When a larger amount of write precompensation is desired, signal Vip at node 157 is set lower to delay the occurrence of the trip condition Vip greater than Vin. Under extreme conditions when Vip is set too low, the comparator may fail to fire and a transition may be completely missed. This is a catastrophic failure and, as such, must be avoided. Also note that the range of the precompensation is limited by the duty cycle of the basic clock to less than 50% even under ideal conditions and to much less (typically about 30%) in a real environment.
In the past, catastrophic failure has been avoided by limiting the precompensation range to a fairly small range, such as 20%, thereby allowing adequate margin for clock jitter and/or noise.
The present invention provides a method and apparatus for preventing catastrophic failure (i.e., failsafing) and extending the range of a write precompensation circuit.
The present invention prevents such catastrophic failures from occurring without limiting the precompensation range to a small value and also extends the range of precompensation beyond limits imposed by the duty cycle of clock signal CLK. In some applications, particularly at high data rates, the amount of precompensation needed might be greater than 30%. Thus, the present invention provides advantages over the prior art.
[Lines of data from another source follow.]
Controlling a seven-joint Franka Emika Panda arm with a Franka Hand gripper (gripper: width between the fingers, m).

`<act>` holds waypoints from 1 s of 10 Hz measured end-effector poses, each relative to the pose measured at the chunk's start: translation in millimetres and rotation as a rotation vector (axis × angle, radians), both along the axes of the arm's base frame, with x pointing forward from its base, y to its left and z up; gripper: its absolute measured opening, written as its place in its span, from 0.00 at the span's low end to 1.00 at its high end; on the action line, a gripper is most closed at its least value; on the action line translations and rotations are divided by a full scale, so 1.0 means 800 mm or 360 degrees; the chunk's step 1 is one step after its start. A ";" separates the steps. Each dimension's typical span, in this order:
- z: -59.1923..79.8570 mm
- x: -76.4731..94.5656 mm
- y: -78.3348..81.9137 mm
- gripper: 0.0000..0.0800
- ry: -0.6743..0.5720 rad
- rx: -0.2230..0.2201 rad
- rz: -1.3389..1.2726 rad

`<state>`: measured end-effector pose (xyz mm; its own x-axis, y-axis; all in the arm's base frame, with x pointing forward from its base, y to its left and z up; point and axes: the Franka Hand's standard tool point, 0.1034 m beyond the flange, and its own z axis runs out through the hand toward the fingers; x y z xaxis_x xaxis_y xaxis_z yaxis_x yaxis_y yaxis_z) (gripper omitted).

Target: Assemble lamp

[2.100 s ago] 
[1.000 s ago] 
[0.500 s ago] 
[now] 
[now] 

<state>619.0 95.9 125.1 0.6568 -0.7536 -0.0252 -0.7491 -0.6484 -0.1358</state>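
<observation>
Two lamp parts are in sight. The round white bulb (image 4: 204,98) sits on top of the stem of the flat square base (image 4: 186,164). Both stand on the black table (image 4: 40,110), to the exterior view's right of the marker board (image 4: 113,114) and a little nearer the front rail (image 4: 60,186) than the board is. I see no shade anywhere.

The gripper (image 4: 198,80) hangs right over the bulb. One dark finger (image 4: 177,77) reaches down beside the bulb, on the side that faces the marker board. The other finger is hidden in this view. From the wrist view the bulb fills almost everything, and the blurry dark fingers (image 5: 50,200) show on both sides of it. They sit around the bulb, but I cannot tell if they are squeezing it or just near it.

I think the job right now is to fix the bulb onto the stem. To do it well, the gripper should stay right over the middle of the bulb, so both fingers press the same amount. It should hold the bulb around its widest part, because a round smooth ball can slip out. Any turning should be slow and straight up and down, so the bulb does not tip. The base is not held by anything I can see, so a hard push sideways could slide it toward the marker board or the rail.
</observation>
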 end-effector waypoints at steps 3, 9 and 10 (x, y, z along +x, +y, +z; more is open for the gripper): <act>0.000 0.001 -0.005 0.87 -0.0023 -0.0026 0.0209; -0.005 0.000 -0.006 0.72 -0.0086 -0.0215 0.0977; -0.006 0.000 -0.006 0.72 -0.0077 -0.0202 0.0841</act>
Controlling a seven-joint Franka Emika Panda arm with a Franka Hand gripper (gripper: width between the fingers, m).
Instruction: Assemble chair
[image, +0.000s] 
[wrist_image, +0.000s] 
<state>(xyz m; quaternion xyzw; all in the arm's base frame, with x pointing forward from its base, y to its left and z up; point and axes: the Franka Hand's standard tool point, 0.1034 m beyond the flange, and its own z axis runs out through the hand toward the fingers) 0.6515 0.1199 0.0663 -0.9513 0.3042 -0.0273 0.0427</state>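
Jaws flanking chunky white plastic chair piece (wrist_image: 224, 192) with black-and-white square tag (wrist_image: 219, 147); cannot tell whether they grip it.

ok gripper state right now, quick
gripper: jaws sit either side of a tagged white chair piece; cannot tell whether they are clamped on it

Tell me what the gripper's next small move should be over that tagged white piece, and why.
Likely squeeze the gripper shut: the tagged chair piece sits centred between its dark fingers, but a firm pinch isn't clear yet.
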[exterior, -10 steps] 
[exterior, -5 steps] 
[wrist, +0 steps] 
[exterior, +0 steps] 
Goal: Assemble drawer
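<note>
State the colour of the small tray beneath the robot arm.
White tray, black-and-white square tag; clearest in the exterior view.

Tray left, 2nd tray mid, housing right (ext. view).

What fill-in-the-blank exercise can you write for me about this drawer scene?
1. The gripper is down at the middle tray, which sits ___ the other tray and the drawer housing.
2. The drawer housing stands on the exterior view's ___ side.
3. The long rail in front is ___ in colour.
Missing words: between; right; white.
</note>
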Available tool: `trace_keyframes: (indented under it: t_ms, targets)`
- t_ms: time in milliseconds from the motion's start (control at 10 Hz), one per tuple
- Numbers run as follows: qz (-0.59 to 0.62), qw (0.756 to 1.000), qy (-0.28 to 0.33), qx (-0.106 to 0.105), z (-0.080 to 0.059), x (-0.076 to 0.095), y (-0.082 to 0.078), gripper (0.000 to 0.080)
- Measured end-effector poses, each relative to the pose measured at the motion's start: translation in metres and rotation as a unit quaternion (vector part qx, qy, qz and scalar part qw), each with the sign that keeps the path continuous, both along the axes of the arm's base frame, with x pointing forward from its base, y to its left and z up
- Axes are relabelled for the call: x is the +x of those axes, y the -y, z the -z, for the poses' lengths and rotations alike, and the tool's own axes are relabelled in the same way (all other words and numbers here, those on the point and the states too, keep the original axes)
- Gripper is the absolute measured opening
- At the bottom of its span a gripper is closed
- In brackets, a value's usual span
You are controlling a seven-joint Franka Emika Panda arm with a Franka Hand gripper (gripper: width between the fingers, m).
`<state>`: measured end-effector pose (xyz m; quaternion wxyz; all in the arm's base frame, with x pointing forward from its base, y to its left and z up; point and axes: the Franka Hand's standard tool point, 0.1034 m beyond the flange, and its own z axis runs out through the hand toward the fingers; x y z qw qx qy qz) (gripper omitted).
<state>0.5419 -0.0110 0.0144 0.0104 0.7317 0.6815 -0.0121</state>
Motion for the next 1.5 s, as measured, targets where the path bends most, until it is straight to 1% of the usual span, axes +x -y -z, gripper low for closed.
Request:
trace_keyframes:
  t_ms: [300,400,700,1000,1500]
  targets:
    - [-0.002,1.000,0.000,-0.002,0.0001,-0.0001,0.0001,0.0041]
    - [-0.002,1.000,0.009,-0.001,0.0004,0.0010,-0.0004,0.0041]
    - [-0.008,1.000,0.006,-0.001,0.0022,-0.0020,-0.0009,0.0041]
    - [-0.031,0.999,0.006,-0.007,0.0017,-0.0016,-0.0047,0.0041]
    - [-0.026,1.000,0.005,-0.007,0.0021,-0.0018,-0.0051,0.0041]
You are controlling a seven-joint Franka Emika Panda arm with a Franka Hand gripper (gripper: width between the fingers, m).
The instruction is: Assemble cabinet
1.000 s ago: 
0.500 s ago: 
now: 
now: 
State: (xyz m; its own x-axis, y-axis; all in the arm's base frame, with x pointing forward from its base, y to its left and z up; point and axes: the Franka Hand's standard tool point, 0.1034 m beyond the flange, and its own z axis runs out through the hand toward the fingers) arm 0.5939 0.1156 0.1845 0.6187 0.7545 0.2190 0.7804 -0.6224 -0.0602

The present invention prevents catastrophic failure of a write precompensation circuit by ORing either the input (signals Vip and Vin) or the output (signals O1 and O1*) of the comparator and the opposite phase of complementary clock signals CLK and CLK*. The opposite phase of the clock signals may be obtained by interchanging (i.e., swapping) the complementary clock signals with each other.
By ORing the input or output of the comparator with the opposite phase of the clock signals, a transition is guaranteed. If the comparator fails to generate a transition due to noise or clock jitter, the 180 degree delayed clock will force a transition.
In the preferred embodiment of the present invention, elements are included to prevent narrow pulses from interfering with proper operation of the write precompensation circuit, thereby making the write precompensation circuit less susceptible to noise and jitter.
The present invention extends the range of precompensation that a write precompensation circuit is able to provide. The clock signal and the clock signal that has been delayed by a time td are ORed together to change the duty cycle of the clock signal. By ORing together the clock signal and the delayed clock signal, the present invention provides a new clock signal having a greater duty cycle. The greater duty cycle allows a write precompensation circuit according to the present invention to provide longer precompensation delay. The preferred embodiment of the present invention also provides for a correction current to be inserted in the delay circuit to maintain constant duty cycle over a broad range of data rates.
Thus, the present invention overcomes the disadvantages of the prior art.